Kent juga akan mendukung jika Pemprov DKI Jakarta memberlakukan jam malam demi memutus mata rantai penyebaran Covid-19, seperti yang dilakukan Kota Depok, yang saat ini memberlakukan jam malam hingga pukul 20.00 WIB.
"Saya mendukung jika akan menerapkan jam malam agar penyebaran Covid-19 tidak lebih meluas," sambungnya.
Kent pun menyikapi Gubernur DKI Jakarta Anies Baswedan telah mengeluarkan Keputusan Gubernur (Kepgub) Nomor 879 Tahun 2020. Keputusan itu mengatur perpanjangan PSBB transisi secara otomatis dengan syarat tertentu.
Menurut Kent, perpanjangan PSBB transisi yang kembali diberlakukan di Jakarta tidak terbukti efektif dalam menekan laju pertumbuhan pandemi Covid-19.

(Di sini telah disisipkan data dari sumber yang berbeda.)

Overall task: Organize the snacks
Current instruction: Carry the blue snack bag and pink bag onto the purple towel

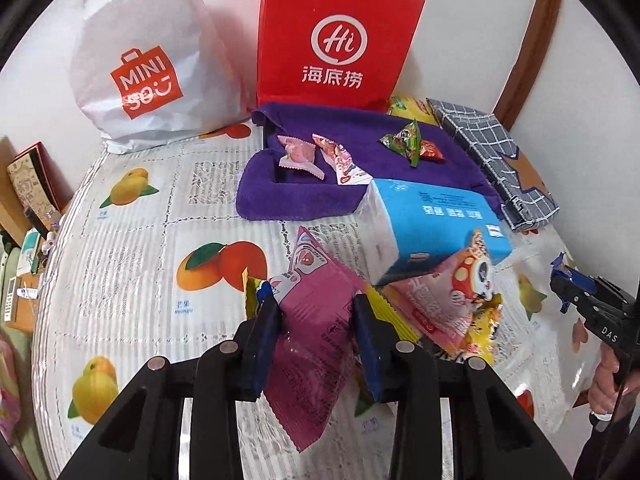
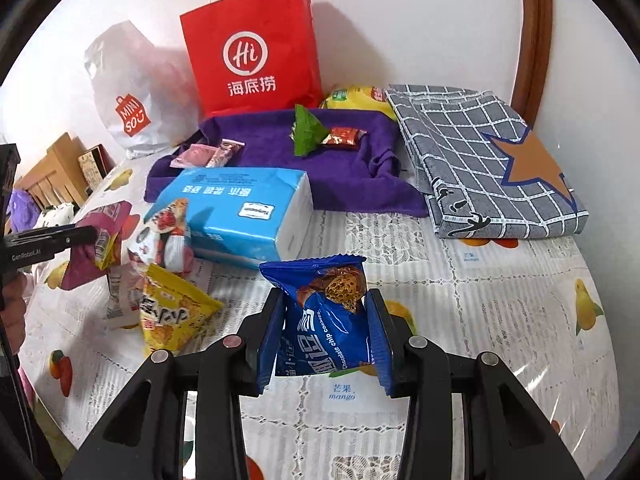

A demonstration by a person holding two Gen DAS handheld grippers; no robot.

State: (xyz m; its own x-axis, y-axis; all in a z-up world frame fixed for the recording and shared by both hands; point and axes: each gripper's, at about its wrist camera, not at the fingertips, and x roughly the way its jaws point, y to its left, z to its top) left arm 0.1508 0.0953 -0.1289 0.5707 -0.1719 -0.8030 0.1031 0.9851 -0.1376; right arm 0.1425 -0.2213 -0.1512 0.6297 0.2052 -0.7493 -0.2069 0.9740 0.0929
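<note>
My left gripper [image 1: 316, 312] is shut on a pink snack packet [image 1: 316, 344] and holds it above the fruit-print tablecloth [image 1: 132, 264]. My right gripper [image 2: 326, 312] is shut on a blue chocolate chip cookie packet [image 2: 332, 320], also held above the table. A purple towel [image 1: 360, 168] lies at the back with two pink snacks [image 1: 298, 152] on its left and a green packet [image 1: 404, 140] with a red one on its right. A mushroom-print pink packet [image 1: 452, 296] and a yellow packet [image 2: 172, 312] lie by the blue tissue pack [image 1: 440, 216].
A red paper bag [image 1: 336, 36] and a white MINISO bag [image 1: 140, 64] stand against the back wall. A folded grey checked cloth [image 2: 488, 160] lies at the back right. A yellow bag [image 2: 356, 98] sits behind the towel. Boxes stand off the table's left edge.
</note>
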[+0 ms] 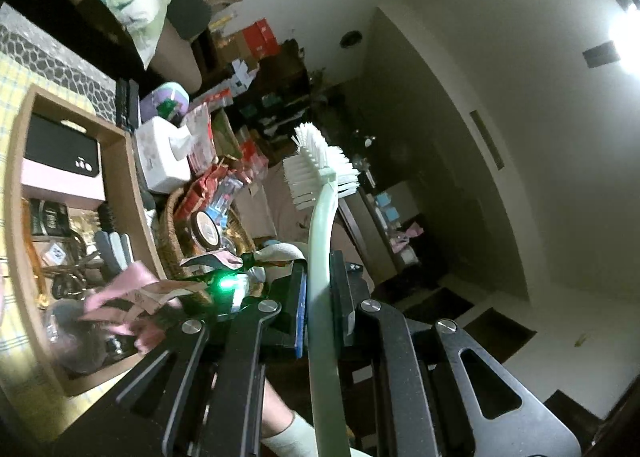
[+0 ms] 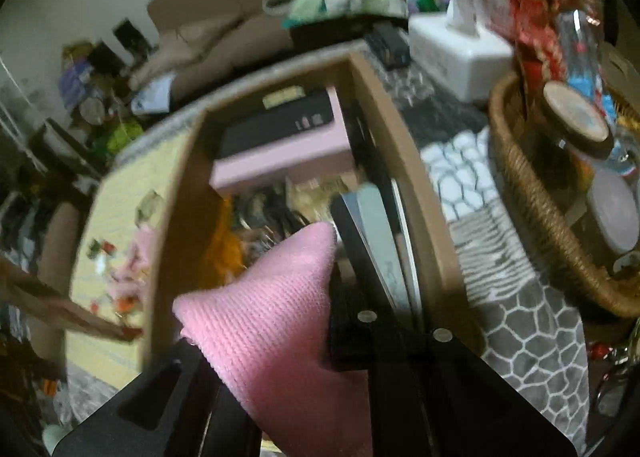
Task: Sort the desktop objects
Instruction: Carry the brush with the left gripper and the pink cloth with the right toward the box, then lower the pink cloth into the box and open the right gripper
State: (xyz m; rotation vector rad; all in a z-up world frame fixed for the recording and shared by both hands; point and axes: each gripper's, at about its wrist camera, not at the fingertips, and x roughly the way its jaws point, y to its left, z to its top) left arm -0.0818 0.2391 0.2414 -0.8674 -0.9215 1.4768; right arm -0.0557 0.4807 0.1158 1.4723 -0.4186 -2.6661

"Percuma saja perpanjang PSBB Transisi, dan tidak efektif untuk menekan penyebaran virus corona kalau tidak ada tindak tegas dari pemprov, seakan akan bagi masyarakat yang menaati protokol kesehatan selama 6 bulan seperti tidak ada artinya," ucap Kent.
Kata Kent, perpanjangan PSBB transisi harus dibarengi dengan pengawasan yang ketat di semua sektor mulai dari transportasi umum hingga kawasan perkantoran. "Ketati pengawasan protokol kesehatan, baik di transportasi umum dan perkantoran. Karena saat ini saya lihat pengawasan masih sangat longgar," tutur Kent.
Kent mengimbau kepada warga Jakarta khususnya, jika hendak berpergian agar benar-benar mengindahkan protokol kesehatan Covid-19, seperti jaga jarak, memakai masker, dan menyiapkan hand sanitizer.
"Penyebaran virus akan terhenti jika dari diri kita yang benar-benar disiplin terhadap diri sendiri. Jangan bosan dan malas dalam melakukan standart protokol kesehatan. Pakai masker, jaga jarak, dan mencuci tangan dengan sabun atau membawa hand sanitizer. Kita wajib bertanggung jawab terhadap diri kita sendiri, dan orang lain," pungkasnya.